Recep KOÇAK
Görünmeyen Üniversite ve Mavera’nın Güzel Adamı
Aşikâr olmak gizlenmenin bir yoludur. Kasiyer kız herkesin gözü önünde işini yapmaktadır ama o, çoklarının farkında olmadığı gizli bir kişiliktir.
“Görünmeyen Üniversite” de talebeleri ve ülkemize, dünyamıza hizmetleriyle aşikârdır ama sözün gelişi “görünmeyen üniversite”dir.

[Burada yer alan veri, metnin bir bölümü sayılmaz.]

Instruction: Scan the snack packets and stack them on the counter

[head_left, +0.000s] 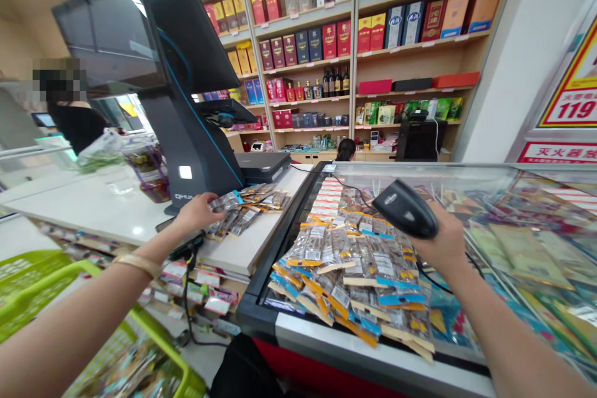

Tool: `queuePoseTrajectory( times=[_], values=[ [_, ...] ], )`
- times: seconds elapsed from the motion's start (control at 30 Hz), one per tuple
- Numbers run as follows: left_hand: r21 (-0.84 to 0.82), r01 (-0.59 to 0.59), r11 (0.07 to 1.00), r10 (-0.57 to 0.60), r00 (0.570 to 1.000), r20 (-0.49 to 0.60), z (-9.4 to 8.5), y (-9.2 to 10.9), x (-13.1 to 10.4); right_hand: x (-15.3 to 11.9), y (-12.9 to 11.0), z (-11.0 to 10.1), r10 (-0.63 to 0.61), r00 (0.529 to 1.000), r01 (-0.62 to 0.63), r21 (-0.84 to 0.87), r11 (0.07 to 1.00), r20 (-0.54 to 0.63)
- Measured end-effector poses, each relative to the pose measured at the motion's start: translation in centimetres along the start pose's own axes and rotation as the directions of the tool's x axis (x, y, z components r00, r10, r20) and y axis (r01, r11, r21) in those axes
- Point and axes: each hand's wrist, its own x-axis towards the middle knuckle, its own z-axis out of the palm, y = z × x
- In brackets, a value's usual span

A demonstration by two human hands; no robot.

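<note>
My left hand is closed on a small clear snack packet with a blue edge, just over a small pile of similar packets on the white counter. My right hand grips a black barcode scanner, its head pointing left. Beneath and left of the scanner, a large heap of clear packets with orange and blue edges lies on the glass top of a freezer.
A dark checkout terminal stands behind my left hand. A green basket with packets sits at lower left. Stocked shelves line the back. One person is at far left; another's head shows beyond the freezer.
</note>
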Motion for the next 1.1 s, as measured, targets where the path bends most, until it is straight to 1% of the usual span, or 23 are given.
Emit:
queuePoseTrajectory(
  times=[0.03,0.07,0.1,0.17,0.27,0.37,0.43,0.5,0.57,0.63,0.73,0.83,0.9,0.93,0.97,1.0,1.1],
  values=[
    [0.034,-0.060,0.998,0.061,0.997,-0.047,-0.2,1.0,-0.4,0.0,0.0,0.0,-0.001,1.000,0.001,0.001,1.000,0.006],
    [0.055,-0.136,0.989,0.141,0.985,-0.098,-0.3,2.2,-0.9,0.0,0.0,0.0,-0.002,1.000,0.002,0.004,1.000,0.013],
    [0.057,-0.223,0.973,0.229,0.964,-0.136,-0.4,3.4,-1.4,0.0,-0.1,0.0,-0.004,1.000,0.004,0.009,1.000,0.023],
    [0.021,-0.394,0.919,0.392,0.903,-0.176,-0.6,6.0,-2.4,0.1,-0.3,-0.1,-0.008,0.998,0.006,0.034,0.999,0.059],
    [-0.012,-0.584,0.812,0.573,0.801,-0.175,-0.9,9.8,-4.1,0.3,-0.8,-0.2,-0.027,0.990,0.014,0.099,0.995,0.139],
    [-0.008,-0.696,0.718,0.686,0.711,-0.155,-0.9,13.0,-5.5,0.5,-1.3,-0.2,-0.062,0.972,0.026,0.160,0.987,0.226],
    [-0.023,-0.750,0.661,0.741,0.657,-0.135,-0.9,14.8,-6.3,0.7,-1.6,-0.2,-0.059,0.956,0.006,0.182,0.983,0.287],
    [-0.060,-0.788,0.613,0.781,0.615,-0.108,-0.9,16.3,-6.8,0.8,-1.9,-0.2,-0.067,0.947,0.005,0.194,0.981,0.313],
    [-0.107,-0.807,0.581,0.803,0.589,-0.087,-0.9,17.4,-7.1,0.9,-2.1,-0.3,-0.071,0.943,0.006,0.196,0.981,0.326],
    [-0.147,-0.813,0.564,0.813,0.578,-0.074,-0.9,18.2,-7.4,1.0,-2.3,-0.3,-0.065,0.933,-0.008,0.201,0.980,0.353],
    [-0.156,-0.820,0.550,0.824,0.563,-0.056,-1.1,18.9,-7.7,1.1,-2.5,-0.4,-0.046,0.928,-0.035,0.208,0.978,0.370],
    [-0.156,-0.830,0.535,0.837,0.546,-0.038,-1.4,19.3,-8.1,1.1,-2.3,-0.4,-0.024,0.952,-0.042,0.210,0.977,0.306],
    [-0.190,-0.826,0.530,0.842,0.540,0.001,-1.6,19.6,-8.4,1.1,-2.2,-0.3,-0.006,0.976,-0.041,0.214,0.976,0.216],
    [-0.213,-0.825,0.523,0.848,0.528,0.038,-1.7,19.9,-8.5,1.1,-2.0,-0.3,0.009,0.986,-0.045,0.215,0.975,0.166],
    [-0.239,-0.825,0.512,0.857,0.508,0.084,-1.7,20.2,-8.6,1.1,-1.9,-0.2,0.030,0.992,-0.055,0.215,0.975,0.121],
    [-0.268,-0.826,0.495,0.869,0.477,0.135,-1.7,20.5,-8.7,1.1,-1.8,-0.2,0.051,0.995,-0.069,0.214,0.974,0.087],
    [-0.378,-0.820,0.430,0.901,0.360,0.244,-1.0,21.9,-8.7,0.9,-1.2,0.1,0.108,0.993,-0.117,0.200,0.973,0.053]
  ],
)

“Görünmeyen Üniversite” kitabı İskenderpaşa’yı ve Mehmed Zahid Kotku (R. Aleyh) Hocaefendi’nin, insan yetiştirme usulünü, gönüllerde yürüttüğü fetih hareketini anlatmaktadır. Yazarı da Prof. Dr. Ersin Nazif Gürdoğan’dır. Gürdoğan, Bizim Radyo’da Cuma akşamları yayınlanan ve Yakup Tutum’la birlikte hazırladığımız İyilik Olsun programındaki sohbetine, “Görünmeyen Üniversite, bizim en çok sevilen kitabımızdır” diyerek başladı ve kitabın yayınlandığı günlere dair bir hatırasını anlattı;
“O kitap yayınlandığı zaman bazı arkadaşlarımız tereddüt etmişlerdi. Nazif Hoca, Hocamız’dan daha çok kendisini, tasavvufun modern toplumdaki yerini anlatıyor, diye tereddüt etmişlerdi. Ben de kitabı Es’ad Coşan Hocamıza verdim. ‘Hocam bazı arkadaşlar bu kitabı eleştiriyorlar. Eksik bir şey varsa tamamlayalım, fazla bir şey varsa çıkartalım’ diye sordum. Hocamız okuduktan sonra çok beğendiğini söyledi, ‘Bu kitap her halükarda yayınlansın. Bu kitap, Hocamız’ı dünya literatürüne taşır’ dedi. Gerçekten de öyle oldu. Akla, İskenderpaşa deyince Görünmeyen Üniversite, Görünmeyen Üniversite deyince de İskenderpaşa geldi. Bir döneme ışık tutan, aydınlatan bir kitap oldu. ABD’de, İngiltere’de, Fransa’da o kitapla ilgili çalışmalar yapıldı. Türkiye’deki tasavvuf kültürü ile ilgili çalışmalar yapıldı, her zaman İskenderpaşa Dergâhı söz konusu olduğunda o kitap gündeme getirildi.”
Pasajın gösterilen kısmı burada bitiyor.